PROMPT:
From the first line to the last, print the data exactly.

──────── DATA BELOW

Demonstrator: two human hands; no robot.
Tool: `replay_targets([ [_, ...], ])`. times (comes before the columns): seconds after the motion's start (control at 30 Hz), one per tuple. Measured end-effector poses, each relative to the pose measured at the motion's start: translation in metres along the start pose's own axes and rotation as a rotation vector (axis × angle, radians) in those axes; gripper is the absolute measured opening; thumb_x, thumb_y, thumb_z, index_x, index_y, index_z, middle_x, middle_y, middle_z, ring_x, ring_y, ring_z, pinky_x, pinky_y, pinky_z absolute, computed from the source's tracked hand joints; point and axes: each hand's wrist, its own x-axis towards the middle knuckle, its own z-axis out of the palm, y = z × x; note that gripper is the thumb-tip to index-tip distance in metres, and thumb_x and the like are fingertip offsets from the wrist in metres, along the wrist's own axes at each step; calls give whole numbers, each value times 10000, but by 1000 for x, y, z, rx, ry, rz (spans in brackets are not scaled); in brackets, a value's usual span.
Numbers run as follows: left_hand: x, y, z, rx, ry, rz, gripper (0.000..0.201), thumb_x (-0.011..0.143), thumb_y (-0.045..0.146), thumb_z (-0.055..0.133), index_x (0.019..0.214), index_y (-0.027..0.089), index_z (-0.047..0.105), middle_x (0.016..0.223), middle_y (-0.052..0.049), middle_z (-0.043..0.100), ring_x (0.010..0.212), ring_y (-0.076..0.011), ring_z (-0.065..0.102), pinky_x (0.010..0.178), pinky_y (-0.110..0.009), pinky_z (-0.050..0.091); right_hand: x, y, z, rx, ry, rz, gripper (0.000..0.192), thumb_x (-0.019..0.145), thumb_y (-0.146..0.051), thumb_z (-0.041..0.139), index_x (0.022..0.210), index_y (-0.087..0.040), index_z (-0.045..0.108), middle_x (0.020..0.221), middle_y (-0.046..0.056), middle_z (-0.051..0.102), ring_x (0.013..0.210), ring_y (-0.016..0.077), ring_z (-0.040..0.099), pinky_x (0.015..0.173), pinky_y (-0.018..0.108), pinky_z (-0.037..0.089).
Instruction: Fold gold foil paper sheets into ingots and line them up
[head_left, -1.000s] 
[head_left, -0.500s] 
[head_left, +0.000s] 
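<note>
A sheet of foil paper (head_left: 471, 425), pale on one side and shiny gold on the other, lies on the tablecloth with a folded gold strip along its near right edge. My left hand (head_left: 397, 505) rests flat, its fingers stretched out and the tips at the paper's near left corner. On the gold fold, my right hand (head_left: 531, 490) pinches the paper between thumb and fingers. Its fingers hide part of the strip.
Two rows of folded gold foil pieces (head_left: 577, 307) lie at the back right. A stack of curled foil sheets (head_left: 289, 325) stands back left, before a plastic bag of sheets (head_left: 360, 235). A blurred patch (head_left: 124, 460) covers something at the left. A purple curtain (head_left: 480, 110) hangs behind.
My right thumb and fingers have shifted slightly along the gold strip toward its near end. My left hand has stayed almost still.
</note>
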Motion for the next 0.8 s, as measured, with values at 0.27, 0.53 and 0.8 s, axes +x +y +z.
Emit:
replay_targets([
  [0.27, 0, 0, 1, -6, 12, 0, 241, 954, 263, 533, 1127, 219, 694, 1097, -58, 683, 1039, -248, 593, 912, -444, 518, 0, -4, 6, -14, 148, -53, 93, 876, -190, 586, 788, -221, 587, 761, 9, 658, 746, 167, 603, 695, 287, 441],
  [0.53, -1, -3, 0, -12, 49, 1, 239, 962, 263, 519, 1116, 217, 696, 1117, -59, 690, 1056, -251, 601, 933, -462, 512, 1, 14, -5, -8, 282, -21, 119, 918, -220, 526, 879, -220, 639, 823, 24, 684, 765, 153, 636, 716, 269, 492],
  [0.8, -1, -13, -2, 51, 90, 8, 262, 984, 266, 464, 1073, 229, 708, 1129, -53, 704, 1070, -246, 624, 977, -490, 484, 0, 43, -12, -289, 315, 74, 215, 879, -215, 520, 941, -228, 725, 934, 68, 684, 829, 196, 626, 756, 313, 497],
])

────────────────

RESULT:
Demonstrator: two human hands; no robot.
Tool: `replay_targets([ [_, ...], ])`. times (comes before the columns): seconds after the motion's start (control at 30 Hz), one per tuple. Measured end-effector poses, each relative to the pose measured at the motion's start: translation in metres along the start pose's own axes and rotation as a rotation vector (axis × angle, radians) in those axes; gripper is the absolute measured opening; thumb_x, thumb_y, thumb_z, index_x, index_y, index_z, middle_x, middle_y, middle_z, ring_x, ring_y, ring_z, pinky_x, pinky_y, pinky_z absolute, computed from the source's tracked hand joints; point and axes: each hand's wrist, its own x-axis towards the middle knuckle, its own z-axis out of the palm, y = z × x; note that gripper is the thumb-tip to index-tip distance in metres, and thumb_x and the like are fingertip offsets from the wrist in metres, along the wrist's own axes at each step; calls give whole numbers, each value times 10000, but by 1000 for x, y, z, rx, ry, rz (spans in brackets are not scaled); in brackets, a value's usual span.
Numbers run as follows: left_hand: x, y, z, rx, ry, rz, gripper (0.000..0.201), thumb_x (-0.011..0.143), thumb_y (-0.045..0.146), thumb_z (-0.055..0.133), index_x (0.019..0.214), index_y (-0.027..0.089), index_z (-0.047..0.105), middle_x (0.016..0.223), middle_y (-0.052..0.049), middle_z (-0.043..0.100), ring_x (0.010..0.212), ring_y (-0.076..0.011), ring_z (-0.065..0.102), pinky_x (0.010..0.178), pinky_y (-0.110..0.009), pinky_z (-0.050..0.091); right_hand: x, y, z, rx, ry, rz, gripper (0.000..0.192), thumb_x (-0.019..0.145), thumb_y (-0.146..0.051), thumb_z (-0.041..0.139), index_x (0.022..0.210), index_y (-0.087..0.040), index_z (-0.045..0.108), middle_x (0.020..0.221), middle_y (-0.046..0.056), middle_z (-0.051..0.102), ring_x (0.013..0.210), ring_y (-0.016..0.077), ring_z (-0.040..0.099), pinky_x (0.015..0.173), pinky_y (-0.018..0.108), pinky_z (-0.037..0.089).
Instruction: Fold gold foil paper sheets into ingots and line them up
[head_left, -1.000s] 
[head_left, -0.500s] 
[head_left, +0.000s] 
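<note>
A sheet of foil paper (head_left: 471, 425), pale on one side and shiny gold on the other, lies on the tablecloth with a folded gold strip along its near right edge. My left hand (head_left: 397, 505) rests flat, its fingers stretched out and the tips at the paper's near left corner. On the gold fold, my right hand (head_left: 531, 490) pinches the paper between thumb and fingers. Its fingers hide part of the strip.
Two rows of folded gold foil pieces (head_left: 577, 307) lie at the back right. A stack of curled foil sheets (head_left: 289, 325) stands back left, before a plastic bag of sheets (head_left: 360, 235). A blurred patch (head_left: 124, 460) covers something at the left. A purple curtain (head_left: 480, 110) hangs behind.
My right thumb and fingers have shifted slightly along the gold strip toward its near end. My left hand has stayed almost still.
</note>
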Motion for the next 0.8 s, as measured, with values at 0.27, 0.53 and 0.8 s, axes +x +y +z.
Emit:
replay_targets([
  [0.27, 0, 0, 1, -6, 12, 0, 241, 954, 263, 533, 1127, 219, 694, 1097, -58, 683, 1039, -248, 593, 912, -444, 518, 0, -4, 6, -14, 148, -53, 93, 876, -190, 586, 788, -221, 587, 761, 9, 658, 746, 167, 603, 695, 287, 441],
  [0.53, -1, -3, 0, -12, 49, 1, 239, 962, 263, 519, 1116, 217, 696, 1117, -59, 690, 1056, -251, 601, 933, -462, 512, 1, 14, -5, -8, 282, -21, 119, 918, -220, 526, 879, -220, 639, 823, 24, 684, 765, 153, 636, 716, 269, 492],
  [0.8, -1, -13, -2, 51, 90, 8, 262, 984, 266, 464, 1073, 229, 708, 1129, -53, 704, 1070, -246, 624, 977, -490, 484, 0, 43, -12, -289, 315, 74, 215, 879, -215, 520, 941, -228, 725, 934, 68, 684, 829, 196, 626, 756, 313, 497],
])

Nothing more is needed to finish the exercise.